Tuesday, July 31, 2012

Cherry Chip Coconut Milk Ice Cream

Coconut milk has become one of my favorite ingredients for making desserts. It froths well for coffee, makes a delicious whipped topping, and is perfect for making ice cream! I recently tried a cherry amaretto flavored ice cream at the new, all non-dairy ice cream shop, FoMu located in Allston, MA. I liked it so much that I decided to recreate the flavor at home so that I can eat it anytime. After a little tweaking, I think I have succeeded in making the flavor with the added addition of semi-sweet chocolate chips! The preparation is very easy. Have fun and create your own version or check out FoMu! I have now keep this ice cream in my freezer all the time lately since cherries are in season! I plan to make ice cream sandwiches using this ice cream with chocolate cookies.

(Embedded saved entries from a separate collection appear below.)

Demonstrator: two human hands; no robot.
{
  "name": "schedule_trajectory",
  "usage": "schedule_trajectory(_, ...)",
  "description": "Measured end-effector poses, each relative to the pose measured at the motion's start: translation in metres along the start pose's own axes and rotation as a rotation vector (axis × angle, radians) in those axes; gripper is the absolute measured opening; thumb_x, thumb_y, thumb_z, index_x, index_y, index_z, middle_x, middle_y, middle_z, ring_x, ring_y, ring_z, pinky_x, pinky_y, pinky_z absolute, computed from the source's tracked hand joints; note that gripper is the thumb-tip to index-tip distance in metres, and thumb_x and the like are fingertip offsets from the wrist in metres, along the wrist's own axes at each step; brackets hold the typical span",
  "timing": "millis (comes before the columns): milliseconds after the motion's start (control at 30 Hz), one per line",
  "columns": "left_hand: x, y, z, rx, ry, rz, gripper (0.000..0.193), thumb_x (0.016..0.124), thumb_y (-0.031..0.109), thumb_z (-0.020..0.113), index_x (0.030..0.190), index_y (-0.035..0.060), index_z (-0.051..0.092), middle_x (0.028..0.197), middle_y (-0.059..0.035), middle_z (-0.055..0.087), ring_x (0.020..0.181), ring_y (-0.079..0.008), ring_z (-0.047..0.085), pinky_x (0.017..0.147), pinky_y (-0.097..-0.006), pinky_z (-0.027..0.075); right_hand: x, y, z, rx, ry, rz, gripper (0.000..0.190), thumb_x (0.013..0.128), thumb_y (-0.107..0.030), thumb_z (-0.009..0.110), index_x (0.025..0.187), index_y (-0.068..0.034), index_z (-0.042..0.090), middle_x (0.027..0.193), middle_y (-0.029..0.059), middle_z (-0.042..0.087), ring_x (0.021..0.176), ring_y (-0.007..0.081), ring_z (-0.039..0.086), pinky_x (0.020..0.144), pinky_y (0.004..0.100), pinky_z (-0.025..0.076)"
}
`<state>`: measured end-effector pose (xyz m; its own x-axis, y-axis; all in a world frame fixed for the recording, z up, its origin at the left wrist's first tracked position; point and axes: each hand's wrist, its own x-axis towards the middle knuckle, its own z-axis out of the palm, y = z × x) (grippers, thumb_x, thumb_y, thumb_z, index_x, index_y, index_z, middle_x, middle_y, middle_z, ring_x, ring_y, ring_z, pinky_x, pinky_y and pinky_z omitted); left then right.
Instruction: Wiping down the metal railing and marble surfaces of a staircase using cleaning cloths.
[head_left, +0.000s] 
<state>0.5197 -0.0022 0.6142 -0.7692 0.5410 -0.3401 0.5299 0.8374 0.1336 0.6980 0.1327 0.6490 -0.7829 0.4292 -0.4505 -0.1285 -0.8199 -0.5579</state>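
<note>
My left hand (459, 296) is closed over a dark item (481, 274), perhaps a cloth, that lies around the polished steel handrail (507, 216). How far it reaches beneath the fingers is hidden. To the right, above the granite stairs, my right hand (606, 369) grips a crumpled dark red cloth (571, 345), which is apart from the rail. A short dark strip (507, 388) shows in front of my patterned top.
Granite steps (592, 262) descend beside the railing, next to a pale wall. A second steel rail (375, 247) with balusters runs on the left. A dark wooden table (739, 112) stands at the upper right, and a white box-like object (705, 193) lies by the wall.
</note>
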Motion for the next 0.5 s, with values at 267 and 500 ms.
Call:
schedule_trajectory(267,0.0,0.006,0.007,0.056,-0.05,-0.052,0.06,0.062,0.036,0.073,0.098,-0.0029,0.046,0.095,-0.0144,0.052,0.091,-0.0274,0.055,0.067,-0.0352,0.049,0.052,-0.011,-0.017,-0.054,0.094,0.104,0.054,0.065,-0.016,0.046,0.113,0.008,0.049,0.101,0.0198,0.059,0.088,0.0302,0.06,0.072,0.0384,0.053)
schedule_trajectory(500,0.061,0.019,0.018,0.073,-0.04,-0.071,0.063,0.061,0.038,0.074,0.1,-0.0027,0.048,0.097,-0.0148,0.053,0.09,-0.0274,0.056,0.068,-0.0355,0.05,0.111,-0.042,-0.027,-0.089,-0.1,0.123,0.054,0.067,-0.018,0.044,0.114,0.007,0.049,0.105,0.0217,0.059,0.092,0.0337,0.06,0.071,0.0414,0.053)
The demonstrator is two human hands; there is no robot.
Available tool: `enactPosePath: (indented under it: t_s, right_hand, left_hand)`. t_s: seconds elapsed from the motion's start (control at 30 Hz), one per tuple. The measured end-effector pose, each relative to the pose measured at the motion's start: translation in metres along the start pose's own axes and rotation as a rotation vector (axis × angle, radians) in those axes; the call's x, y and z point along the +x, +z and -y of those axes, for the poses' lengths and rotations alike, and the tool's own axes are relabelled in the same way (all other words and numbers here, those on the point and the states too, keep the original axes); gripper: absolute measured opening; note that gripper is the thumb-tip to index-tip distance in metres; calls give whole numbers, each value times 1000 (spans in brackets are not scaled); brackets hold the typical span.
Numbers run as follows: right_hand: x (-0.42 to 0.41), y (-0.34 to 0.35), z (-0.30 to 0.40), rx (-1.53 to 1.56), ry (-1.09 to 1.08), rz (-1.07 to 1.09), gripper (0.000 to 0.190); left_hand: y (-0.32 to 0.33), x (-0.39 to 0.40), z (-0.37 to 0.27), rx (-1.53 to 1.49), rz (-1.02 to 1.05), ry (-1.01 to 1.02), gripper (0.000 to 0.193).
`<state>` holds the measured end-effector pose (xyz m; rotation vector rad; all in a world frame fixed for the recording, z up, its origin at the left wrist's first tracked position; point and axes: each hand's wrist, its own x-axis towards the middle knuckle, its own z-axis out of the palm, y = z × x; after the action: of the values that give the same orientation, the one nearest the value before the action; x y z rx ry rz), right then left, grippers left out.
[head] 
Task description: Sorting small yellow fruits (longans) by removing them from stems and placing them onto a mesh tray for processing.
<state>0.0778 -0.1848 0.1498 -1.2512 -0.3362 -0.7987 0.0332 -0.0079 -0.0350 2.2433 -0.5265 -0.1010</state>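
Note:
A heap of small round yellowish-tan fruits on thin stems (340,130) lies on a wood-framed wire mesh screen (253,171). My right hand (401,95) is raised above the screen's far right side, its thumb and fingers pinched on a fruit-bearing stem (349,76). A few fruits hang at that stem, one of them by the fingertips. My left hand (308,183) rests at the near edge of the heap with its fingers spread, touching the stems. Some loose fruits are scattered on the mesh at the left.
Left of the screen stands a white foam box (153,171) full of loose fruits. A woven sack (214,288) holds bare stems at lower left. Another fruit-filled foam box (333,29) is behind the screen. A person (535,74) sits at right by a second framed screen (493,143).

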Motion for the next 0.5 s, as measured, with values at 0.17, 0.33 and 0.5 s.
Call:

2 14oz cans coconut milk (I used Trader Joe's Light Coconut Milk)
2 teaspoons vanilla extract
1 teaspoon almond extract
1 vanilla bean
1/2 cup blue agave sweetener 
1/2 cup fresh cherries, pitted and chopped
1/2 cup semi-sweet chocolate chips

Combine coconut milk, agave, contents of vanilla bean, and extracts in a medium bowl. Cover and put in freezer for 1hr.  Add to ice cream maker. When mixture becomes thick, add cherries and chocolate chips. Remove and store in air-tight containers.


Sunday, July 29, 2012

Bouillabaise - JC100

This may be my favorite recipe of all time. That is saying a lot as a person who has a strong preference for the dessert course of any meal! Recipe number ten for the JC100 blogger event is another simple Julia dish packed with flavor. You will love it too if you love seafood! Even though there is an entire organization called Le Charte de la Bouillabaisse Marseillaise dedicated to preserving the traditional preparation of the dish, Bouillabaise, a mediterranean fish stew, can widely vary in preparation.  Living and growing up in New England, I have always enjoyed fish chowder, and the luxury of having fresh seafood anytime I want it.  Though we may not have every variety of fish required by the Bouillabaisse Marseillaise organization, you can easily find many delicious options specific to the region. Julia recommends; 

Ideally you should pick six or more varieties of fresh fish, which is why a bouillabaisse is at its best when made for at least six people. Some of the fish should be firm-fleshed and gelatinous like halibut, eel, and winter flounder and some tender and flaky like hake, baby cod, small pollock, and lemon sole. Shellfish are neither necessary nor particularly typical, but they always add glamor and colour if you wish to include them. Here are some suggestions:

  • Rock, Calico or Sea Bass
  • Cod or Lingcod
  • Flounder
  • Grouper
  • Grunt
  • Haddock
  • Hake or Whiting
  • Halibut
  • Lemon Sole
  • Perch
  • Pollock or Boston Bluefish
  • Porgy or Scup
  • Redfish or Red Drum
  • Scrod
  • Red or Gray Snapper
  • Spot
  • Fresh-water Trout; Sea Trout or Weakfish
  • Shellfish – Clams, Scallops, Mussels, Crab, Lobster
*Excerpted from Mastering the Art of French Cooking by Julia Child. Copyright © 1961 by Alfred A. Knopf. Reprinted with permission from the publisher Alfred A. Knopf, a division of Random House, Inc.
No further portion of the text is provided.